C'est une affaire pour le moins singulière, voire rocambolesque, mais aussi déconcertante car elle suscite beaucoup de questions embarrassantes au sein même des plus hautes instances de l'administration judiciaire.
Nos confrères d'Aujourd'hui en France ont, dans leur édition d'hier, ouvert en grand les colonnes de leur journal à cette affaire. Leur article évoque, avec détails et documents à l'appui, la correspondance épistolaire qu'un haut fonctionnaire de l'administration judiciaire, à savoir le directeur interrégional des services pénitentiaires d'Ile-de-France, aurait adressée, durant trois ans, de janvier 2011 à janvier 2014, à un détenu corse, Joseph Menconi, lié, pour les services d'enquête, au grand banditisme.
Une correspondance pour le moins étonnante.
Le haut fonctionnaire aurait envoyé plusieurs « cartes de vœux » (!) à ce prisonnier qui a été condamné pour meurtre, braquage d'un fourgon de transport de fonds et évasions, et qui est, pour la police, proche du gang de la Brise de Mer. Et qui est actuellement incarcéré au centre de détention de Rennes-Vezin en Ille-et-Vilaine.
"Bonne année en espérant qu'elle soit celle de la libération"

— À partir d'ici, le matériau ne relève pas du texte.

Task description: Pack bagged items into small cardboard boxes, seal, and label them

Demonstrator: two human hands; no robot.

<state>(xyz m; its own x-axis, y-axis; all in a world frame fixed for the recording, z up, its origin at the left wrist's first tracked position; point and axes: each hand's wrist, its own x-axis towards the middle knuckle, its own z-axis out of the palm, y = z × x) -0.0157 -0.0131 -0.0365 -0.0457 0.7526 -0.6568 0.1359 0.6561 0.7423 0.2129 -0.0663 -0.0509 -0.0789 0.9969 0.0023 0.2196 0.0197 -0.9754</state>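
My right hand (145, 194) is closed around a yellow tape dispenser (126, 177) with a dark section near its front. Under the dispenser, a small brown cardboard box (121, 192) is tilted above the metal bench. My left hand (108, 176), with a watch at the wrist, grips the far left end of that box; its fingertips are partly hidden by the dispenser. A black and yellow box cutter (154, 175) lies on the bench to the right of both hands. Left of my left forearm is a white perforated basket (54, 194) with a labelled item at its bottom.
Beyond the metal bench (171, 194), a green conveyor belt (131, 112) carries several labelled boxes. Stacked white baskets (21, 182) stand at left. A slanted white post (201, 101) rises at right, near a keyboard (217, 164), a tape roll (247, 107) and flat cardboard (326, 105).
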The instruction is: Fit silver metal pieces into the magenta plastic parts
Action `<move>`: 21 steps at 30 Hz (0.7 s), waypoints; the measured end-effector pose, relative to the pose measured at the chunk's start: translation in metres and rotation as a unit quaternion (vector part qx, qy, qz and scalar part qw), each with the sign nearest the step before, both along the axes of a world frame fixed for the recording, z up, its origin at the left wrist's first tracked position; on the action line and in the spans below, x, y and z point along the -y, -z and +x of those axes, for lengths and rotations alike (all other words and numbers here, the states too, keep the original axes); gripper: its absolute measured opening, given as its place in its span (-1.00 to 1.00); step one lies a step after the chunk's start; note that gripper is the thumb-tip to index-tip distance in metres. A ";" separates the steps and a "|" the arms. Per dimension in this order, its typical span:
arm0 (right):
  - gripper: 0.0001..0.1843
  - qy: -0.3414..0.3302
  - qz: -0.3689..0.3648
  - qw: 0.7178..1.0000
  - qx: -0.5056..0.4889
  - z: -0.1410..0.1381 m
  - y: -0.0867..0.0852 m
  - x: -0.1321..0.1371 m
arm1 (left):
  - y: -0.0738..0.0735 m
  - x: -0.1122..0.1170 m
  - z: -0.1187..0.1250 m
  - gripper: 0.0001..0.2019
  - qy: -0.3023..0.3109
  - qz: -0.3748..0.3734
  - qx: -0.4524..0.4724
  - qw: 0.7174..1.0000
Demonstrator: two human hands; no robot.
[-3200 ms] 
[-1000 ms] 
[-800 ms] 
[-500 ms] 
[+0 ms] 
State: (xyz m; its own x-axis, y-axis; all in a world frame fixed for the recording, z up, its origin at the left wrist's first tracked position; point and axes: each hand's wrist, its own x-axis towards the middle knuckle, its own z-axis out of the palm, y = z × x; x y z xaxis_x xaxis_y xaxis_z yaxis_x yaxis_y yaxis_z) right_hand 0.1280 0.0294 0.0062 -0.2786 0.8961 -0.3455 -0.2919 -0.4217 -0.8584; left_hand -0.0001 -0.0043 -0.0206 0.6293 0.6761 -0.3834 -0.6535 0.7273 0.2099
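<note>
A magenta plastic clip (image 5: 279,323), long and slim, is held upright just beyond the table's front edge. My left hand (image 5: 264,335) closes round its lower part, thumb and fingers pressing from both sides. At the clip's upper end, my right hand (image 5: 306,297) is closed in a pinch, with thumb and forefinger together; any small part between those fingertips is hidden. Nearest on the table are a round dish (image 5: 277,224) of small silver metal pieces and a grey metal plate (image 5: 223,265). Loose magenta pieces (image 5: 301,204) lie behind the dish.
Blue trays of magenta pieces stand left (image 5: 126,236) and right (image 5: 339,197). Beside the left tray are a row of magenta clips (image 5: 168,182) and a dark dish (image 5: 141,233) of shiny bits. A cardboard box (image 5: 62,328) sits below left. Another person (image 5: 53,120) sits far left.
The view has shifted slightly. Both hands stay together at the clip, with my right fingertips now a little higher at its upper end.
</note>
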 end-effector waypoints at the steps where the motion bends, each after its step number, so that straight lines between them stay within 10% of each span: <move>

Selon nos confrères parisiens, la première carte de vœux du haut fonctionnaire a été envoyée le 14 janvier 2011 à Joseph Menconi qui était à ce moment-là détenu à la centrale de Lannemezan dans les Hautes-Pyrénées. Et elle « témoigne déjà d'une proximité certaine entre les deux » hommes, écrit notre confrère Thibault Baisse en citant le contenu de la carte: « J'espère que les choses avancent pour vous en ce qui concerne la préparation d'une libération conditionnelle ».
L'auteur de la carte ajoute qu'il est « prêt à renouveler une attestation s'il le fallait. » Une nouvelle carte est expédiée l'année suivante. Sur celle-ci, le haut fonctionnaire dit s'occuper du transfert de Joseph Menconi qui se trouve toujours à Lannemezan et donc loin du territoire où il officie.
Mais courant 2012, le détenu est transféré à la centrale de Poissy dans les Yvelines, et donc, cette fois-ci, dans sa sphère de compétences.
« Lors des vœux de 2013, le ton se fait toujours aussi chaleureux, note l'article d'Aujourd'hui en France. « Bonne année 2013 à vous en espérant que ce soit celle de la libération », écrit le directeur, cette fois, sans s'étendre davantage.
La dernière carte envoyée le 13 janvier dernier est d'une tonalité similaire mais plus intime et bienveillante encore : « J'espère que l'année 2014 sera celle de votre libération et que vous pourrez retrouver votre femme et votre enfant. Je vous le souhaite très sincèrement. »
Un code de procédure pénale très clair
Une telle proximité suscite des interrogations. Y aura-t-il des conséquences judiciaires étant donné, rappelle Aujourd'hui en France, que le code de procédure pénale « interdit au personnel des prisons « d'entretenir avec les personnes placées ou ayant été placées » sous leur autorité « des relations qui ne seraient pas justifiées par les nécessités de leur fonction. »
Selon Aujourd'hui en France, Joseph Menconi aurait, comme la loi l'y autorise, déposé une demande de libération conditionnelle en début d'année.
On ne sait pas si le directeur interrégional des services pénitentiaires d'Île de France a appuyé cette demande. Ni pourquoi, le détenu corse est aujourd'hui incarcéré en Bretagne, loin donc de l'Ile-de-France. S'agit-il d'une mesure d'éloignement après la découverte de ces courriers ? Une question de plus à propos de cette bien étrange affaire.